◆ Stored data entries:
※ ※ ※

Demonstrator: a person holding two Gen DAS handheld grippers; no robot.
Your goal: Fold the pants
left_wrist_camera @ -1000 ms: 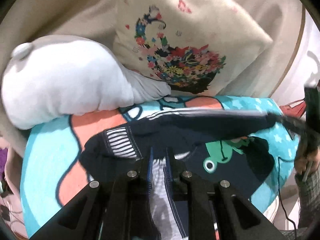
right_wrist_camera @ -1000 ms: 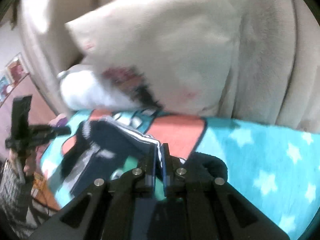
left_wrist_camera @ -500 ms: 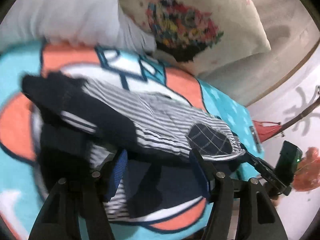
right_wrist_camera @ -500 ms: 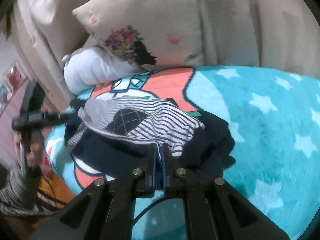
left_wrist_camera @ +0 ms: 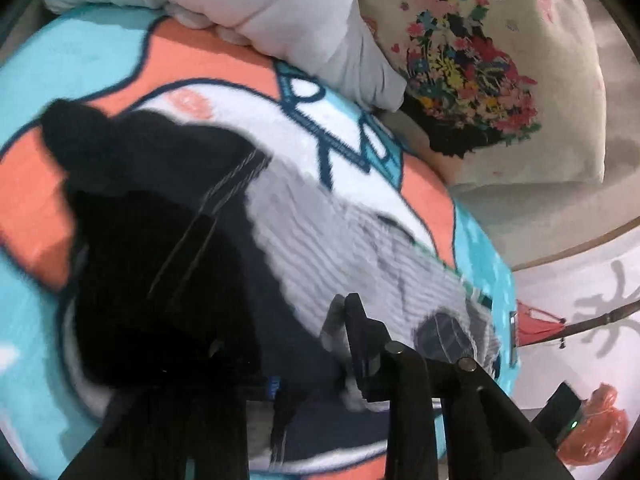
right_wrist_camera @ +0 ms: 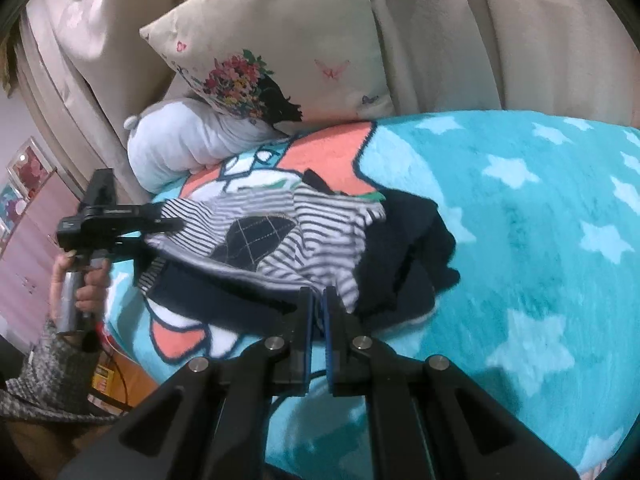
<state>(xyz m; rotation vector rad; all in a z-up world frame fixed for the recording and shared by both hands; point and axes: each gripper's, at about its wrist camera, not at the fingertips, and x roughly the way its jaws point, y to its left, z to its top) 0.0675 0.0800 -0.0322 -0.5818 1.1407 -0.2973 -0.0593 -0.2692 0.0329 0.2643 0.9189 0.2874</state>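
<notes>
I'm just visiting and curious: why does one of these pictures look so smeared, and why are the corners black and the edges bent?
Left wrist view: the pants are motion-blurred, stripes smeared to grey, while the floral pillow stays fairly crisp. Right wrist view: sharper, stripes distinct, though the blanket softens toward the edge. Both views: fisheye lenses curve the scene and leave dark corners.
</notes>
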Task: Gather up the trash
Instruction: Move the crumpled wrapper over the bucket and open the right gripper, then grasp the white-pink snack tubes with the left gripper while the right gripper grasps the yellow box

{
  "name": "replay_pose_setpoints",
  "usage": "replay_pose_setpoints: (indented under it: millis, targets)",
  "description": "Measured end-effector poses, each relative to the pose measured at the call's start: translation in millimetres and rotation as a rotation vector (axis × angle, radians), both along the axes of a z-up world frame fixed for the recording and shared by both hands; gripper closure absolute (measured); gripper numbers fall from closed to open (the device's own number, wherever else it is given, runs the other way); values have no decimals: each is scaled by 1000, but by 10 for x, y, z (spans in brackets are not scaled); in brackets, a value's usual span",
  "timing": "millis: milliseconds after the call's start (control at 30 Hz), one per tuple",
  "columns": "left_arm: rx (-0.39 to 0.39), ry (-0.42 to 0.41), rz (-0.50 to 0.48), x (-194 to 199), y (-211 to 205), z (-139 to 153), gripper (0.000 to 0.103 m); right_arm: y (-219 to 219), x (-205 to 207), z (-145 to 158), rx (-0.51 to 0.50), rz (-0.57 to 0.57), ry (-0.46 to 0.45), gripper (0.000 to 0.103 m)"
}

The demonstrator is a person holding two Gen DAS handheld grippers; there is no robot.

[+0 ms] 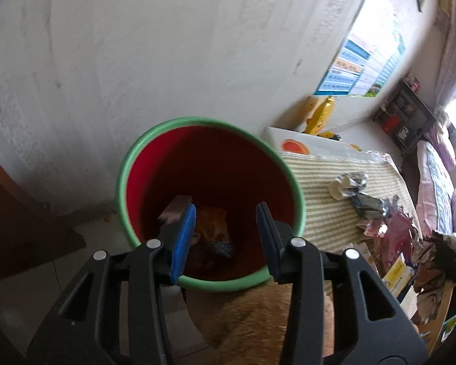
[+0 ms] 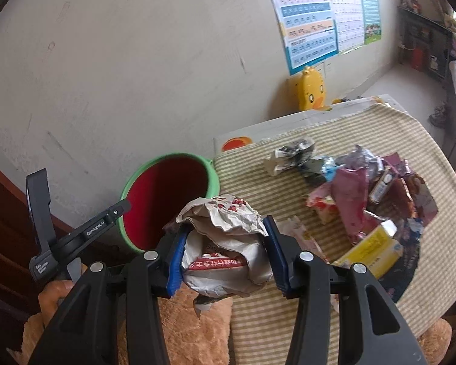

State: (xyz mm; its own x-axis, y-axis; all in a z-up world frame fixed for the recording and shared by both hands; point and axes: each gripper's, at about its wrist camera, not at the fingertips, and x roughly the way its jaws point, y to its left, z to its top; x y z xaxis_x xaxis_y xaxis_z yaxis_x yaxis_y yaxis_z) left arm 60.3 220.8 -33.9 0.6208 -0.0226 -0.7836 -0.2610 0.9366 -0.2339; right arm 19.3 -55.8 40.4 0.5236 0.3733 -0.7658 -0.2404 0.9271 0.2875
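Observation:
A red bucket with a green rim (image 1: pixel 197 120) stands on the floor by the wall, and several wrappers (image 1: pixel 211 228) lie at its bottom. My left gripper (image 1: pixel 226 238) hangs over the bucket's mouth, open, with nothing between its blue pads (image 1: pixel 184 240). My right gripper (image 2: pixel 225 251) is shut on a crumpled white paper wrapper (image 2: pixel 225 222) with red print. It holds the wrapper above the table's near-left edge, just right of the bucket (image 2: pixel 126 193). A pile of trash (image 2: pixel 364 197) lies on the striped tablecloth (image 2: pixel 288 319); it also shows at the right of the left wrist view (image 1: pixel 389 222).
A yellow box (image 2: pixel 371 249) lies at the pile's near side. A hand (image 2: pixel 53 298) holds the left tool's handle (image 2: pixel 76 237) beside the bucket. Brown plush fabric (image 2: pixel 191 328) lies below both grippers. A yellow duck toy (image 2: pixel 311 91) and posters (image 2: pixel 310 24) are at the wall.

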Motion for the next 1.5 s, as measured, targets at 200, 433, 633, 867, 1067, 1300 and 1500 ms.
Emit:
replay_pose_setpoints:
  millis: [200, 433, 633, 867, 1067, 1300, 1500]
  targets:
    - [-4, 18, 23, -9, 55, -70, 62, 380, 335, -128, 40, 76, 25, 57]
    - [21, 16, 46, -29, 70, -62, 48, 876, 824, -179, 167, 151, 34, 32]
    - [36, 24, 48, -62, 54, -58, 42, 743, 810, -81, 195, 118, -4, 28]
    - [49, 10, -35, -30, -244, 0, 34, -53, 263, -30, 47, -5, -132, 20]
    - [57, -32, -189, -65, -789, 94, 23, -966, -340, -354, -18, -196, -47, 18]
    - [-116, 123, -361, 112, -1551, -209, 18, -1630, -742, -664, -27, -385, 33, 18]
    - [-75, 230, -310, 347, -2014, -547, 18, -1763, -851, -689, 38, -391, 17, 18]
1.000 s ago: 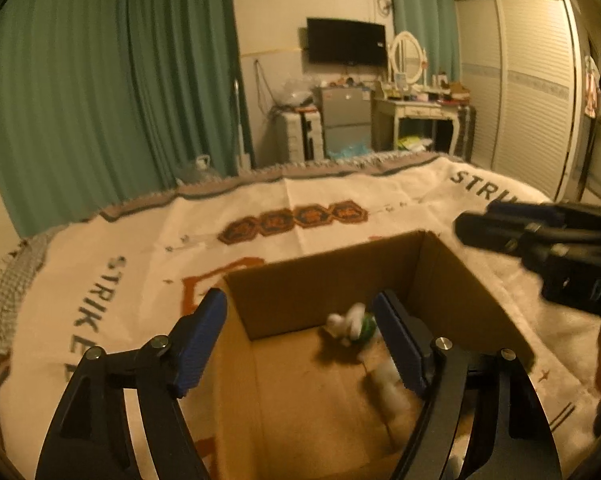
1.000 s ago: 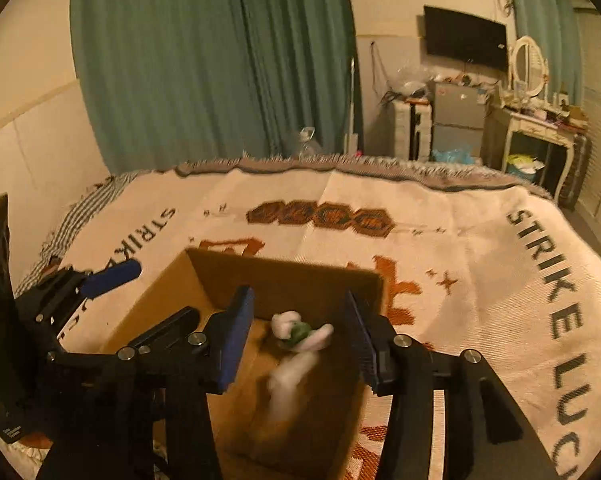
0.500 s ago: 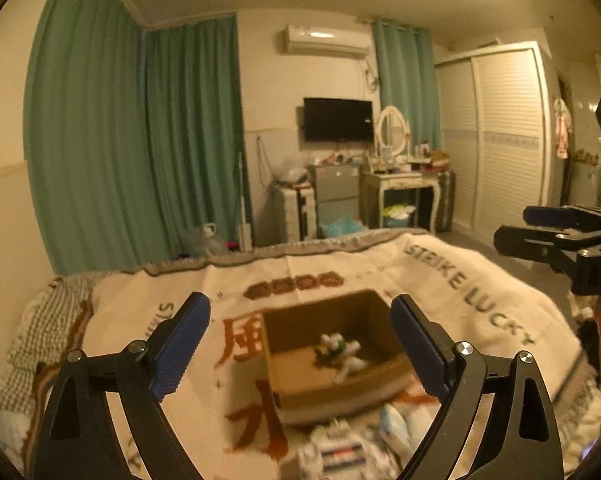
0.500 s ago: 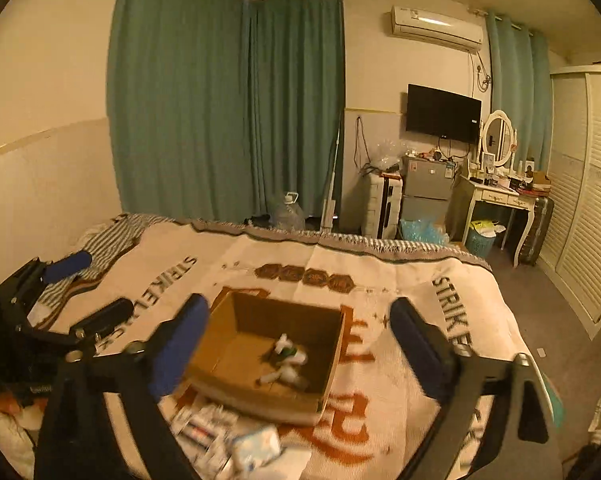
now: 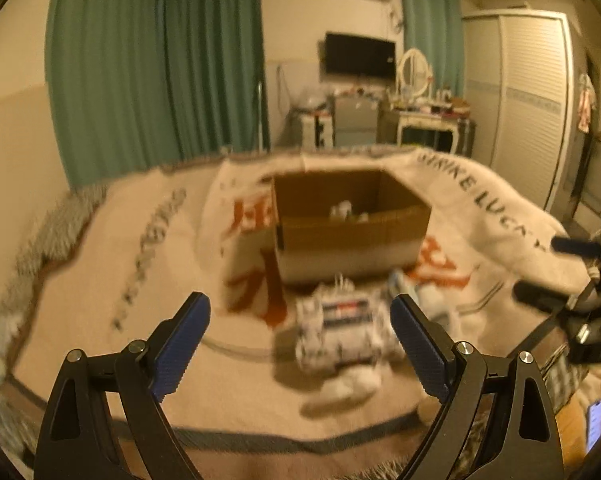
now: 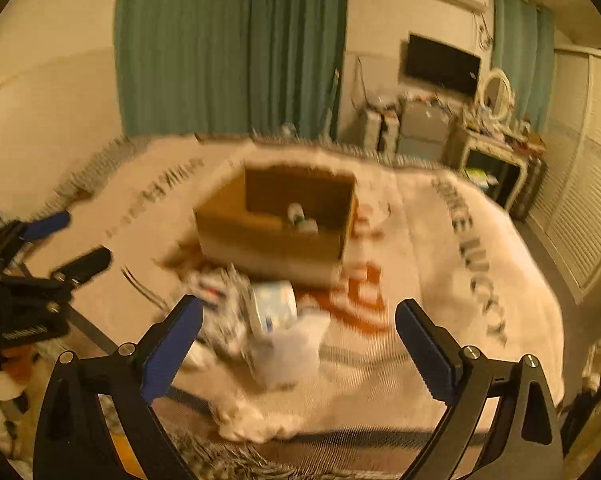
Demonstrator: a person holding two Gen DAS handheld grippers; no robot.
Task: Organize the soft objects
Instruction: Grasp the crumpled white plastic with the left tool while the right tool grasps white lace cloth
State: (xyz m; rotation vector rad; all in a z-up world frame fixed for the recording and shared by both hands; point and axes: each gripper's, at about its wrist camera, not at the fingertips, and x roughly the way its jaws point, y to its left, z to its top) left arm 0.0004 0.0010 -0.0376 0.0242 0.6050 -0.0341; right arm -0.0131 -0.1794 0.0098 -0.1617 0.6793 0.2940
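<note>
The left hand-held gripper [image 5: 300, 320] stands wide with nothing between its blue pads; its jaws finished opening a moment ago and now rest apart over the blanket [image 5: 100, 300] on the bed. Directly ahead of it lies a patterned soft packet [image 5: 340, 328], part of a loose pile near the front edge of the bed. Behind the pile sits the cardboard box [image 5: 348, 236], open at the top, with a small white soft toy [image 5: 346, 212] already inside. In the right wrist view the pile shows a pale blue-and-white pack [image 6: 274, 308], a thin white bag [image 6: 288, 348] just in front of it, and a white fluffy piece [image 6: 252, 424] at the blanket edge. The right hand-held gripper [image 6: 298, 328] is also wide and empty, its jaws having just been opening. Both views are blurred, so item outlines are uncertain. Risks from here: a grasp aimed at the overlapping pile may pinch two items at once or catch the blanket; the thin bag is likely to slip from the pads; the fluffy piece could be nudged off the bed; and the two hand-held grippers, working the same pile, may collide.
</note>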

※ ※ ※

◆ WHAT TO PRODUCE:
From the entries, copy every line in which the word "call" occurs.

◆ TASK ANSWER:
  "description": "Measured end-effector poses, each relative to the pose measured at the call's start: translation in millimetres and rotation as a rotation vector (axis × angle, radians), both along the axes of a z-up world frame fixed for the recording and shared by both hands; gripper closure absolute (measured); gripper numbers fall from closed to open (the device's own number, wherever else it is given, runs the other way); values have no decimals: each is scaled by 1000, but by 10 for x, y, z (spans in brackets are not scaled); in brackets, a value's usual span",
  "timing": "millis: milliseconds after the call's start (control at 30 Hz), one per tuple",

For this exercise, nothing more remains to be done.